ChatGPT & Grammar
This past weekend I was at a conference in Las Vegas. At the conference, my colleague Diana Simon presented on her recent book–The (Not Too Serious) Grammar, Punctuation, and Style Guide to Legal Writing. During the social time after the presentation, someone asked how ChatGPT handles grammar. While many professors are stressing over student use of ChatGPT, some professors are considering a key question: Can ChatGPT help me grade papers (at least grade grammar)?

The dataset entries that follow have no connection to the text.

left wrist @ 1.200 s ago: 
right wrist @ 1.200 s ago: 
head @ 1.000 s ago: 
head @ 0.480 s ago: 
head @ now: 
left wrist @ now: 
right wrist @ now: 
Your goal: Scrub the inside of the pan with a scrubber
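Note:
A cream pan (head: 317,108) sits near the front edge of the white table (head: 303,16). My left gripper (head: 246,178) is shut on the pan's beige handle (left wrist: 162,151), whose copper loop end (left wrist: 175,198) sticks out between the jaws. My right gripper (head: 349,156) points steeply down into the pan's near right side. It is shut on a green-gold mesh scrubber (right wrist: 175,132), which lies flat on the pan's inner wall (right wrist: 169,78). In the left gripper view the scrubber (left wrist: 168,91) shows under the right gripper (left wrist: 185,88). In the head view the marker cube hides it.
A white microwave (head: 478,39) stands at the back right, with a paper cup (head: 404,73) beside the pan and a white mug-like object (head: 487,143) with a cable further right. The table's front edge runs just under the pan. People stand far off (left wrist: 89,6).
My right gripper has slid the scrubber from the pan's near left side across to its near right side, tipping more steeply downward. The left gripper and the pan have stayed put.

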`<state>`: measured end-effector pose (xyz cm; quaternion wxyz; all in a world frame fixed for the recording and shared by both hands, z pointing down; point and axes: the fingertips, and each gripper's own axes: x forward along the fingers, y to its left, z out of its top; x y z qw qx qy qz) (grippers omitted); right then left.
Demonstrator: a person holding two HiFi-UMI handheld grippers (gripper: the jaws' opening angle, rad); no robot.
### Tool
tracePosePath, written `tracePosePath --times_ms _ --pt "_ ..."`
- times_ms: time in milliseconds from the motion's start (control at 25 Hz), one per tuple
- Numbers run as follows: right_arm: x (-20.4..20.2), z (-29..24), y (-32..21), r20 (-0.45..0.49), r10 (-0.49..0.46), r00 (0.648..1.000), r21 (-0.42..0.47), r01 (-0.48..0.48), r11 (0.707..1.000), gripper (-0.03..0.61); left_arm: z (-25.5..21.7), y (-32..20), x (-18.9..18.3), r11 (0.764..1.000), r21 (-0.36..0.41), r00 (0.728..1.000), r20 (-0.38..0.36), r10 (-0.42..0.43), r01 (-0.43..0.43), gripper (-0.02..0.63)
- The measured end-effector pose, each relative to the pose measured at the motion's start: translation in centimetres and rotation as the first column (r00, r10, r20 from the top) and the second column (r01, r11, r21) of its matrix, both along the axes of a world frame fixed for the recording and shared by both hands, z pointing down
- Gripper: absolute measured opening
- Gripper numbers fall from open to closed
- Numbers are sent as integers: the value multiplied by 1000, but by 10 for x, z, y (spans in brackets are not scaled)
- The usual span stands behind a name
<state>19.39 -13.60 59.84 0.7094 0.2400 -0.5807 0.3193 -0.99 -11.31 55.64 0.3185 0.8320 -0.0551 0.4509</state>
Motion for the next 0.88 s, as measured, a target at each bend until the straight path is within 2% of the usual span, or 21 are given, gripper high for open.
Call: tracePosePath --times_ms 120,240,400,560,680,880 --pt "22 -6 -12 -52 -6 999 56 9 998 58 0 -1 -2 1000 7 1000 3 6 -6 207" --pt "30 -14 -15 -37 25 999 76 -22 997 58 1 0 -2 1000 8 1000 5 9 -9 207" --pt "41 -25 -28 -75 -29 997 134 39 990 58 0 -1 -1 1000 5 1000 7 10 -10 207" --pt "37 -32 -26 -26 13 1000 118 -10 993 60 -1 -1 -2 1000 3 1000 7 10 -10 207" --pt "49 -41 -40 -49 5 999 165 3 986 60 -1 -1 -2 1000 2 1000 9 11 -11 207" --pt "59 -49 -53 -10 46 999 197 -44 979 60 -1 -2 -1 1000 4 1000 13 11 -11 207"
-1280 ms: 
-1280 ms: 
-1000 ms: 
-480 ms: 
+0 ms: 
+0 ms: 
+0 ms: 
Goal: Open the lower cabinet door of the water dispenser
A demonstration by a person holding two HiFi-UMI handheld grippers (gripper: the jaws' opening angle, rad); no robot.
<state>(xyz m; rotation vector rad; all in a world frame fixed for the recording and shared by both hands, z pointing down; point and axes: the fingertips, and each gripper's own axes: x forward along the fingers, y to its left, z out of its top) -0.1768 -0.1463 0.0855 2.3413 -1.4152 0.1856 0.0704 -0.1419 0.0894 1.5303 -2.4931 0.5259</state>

I was mostly just eavesdropping while the professors were discussing grammar, but at least one person noted that ChatGPT does a pretty decent job, and it can give you explanations. Turns out that is right. Stephen Horowitz, a professor of Legal English at Georgetown, has a detailed blog post on how he used ChatGPT for an assignment with his LLM students. For the assignment, he had his students run a short essay through ChatGPT with the instruction to “Please fix any language issues in this essay.”
While I commend the full post to you, I will share just his conclusion:
What I really liked about the assignment is that it succeeded in helping my students build grammatical awareness. Also, I think my students greatly appreciated a way to get detailed language feedback. In my class, while I provide language feedback to the extent it connects to the communicative purposes related to legal analysis and writing, it’s not a grammar class and I don’t have the bandwidth to provide detailed language feedback on every aspect of the students’ writing. (A statement I’m assuming many in the legal English/legal writing field likely relate to.) Additionally, I believe there’s a certain amount of value in receiving the feedback in a manner removed from the power dynamic associated with the student-teacher relationship, i.e., not from an authority figure who has the power to decide your academic fate, but from a neutral, non-judgmental chatbot. And I think it also opens up the potential for more focused conversations and questions between student and teacher about language and grammar, as it helps narrow down areas of student concern from the perspective of each student.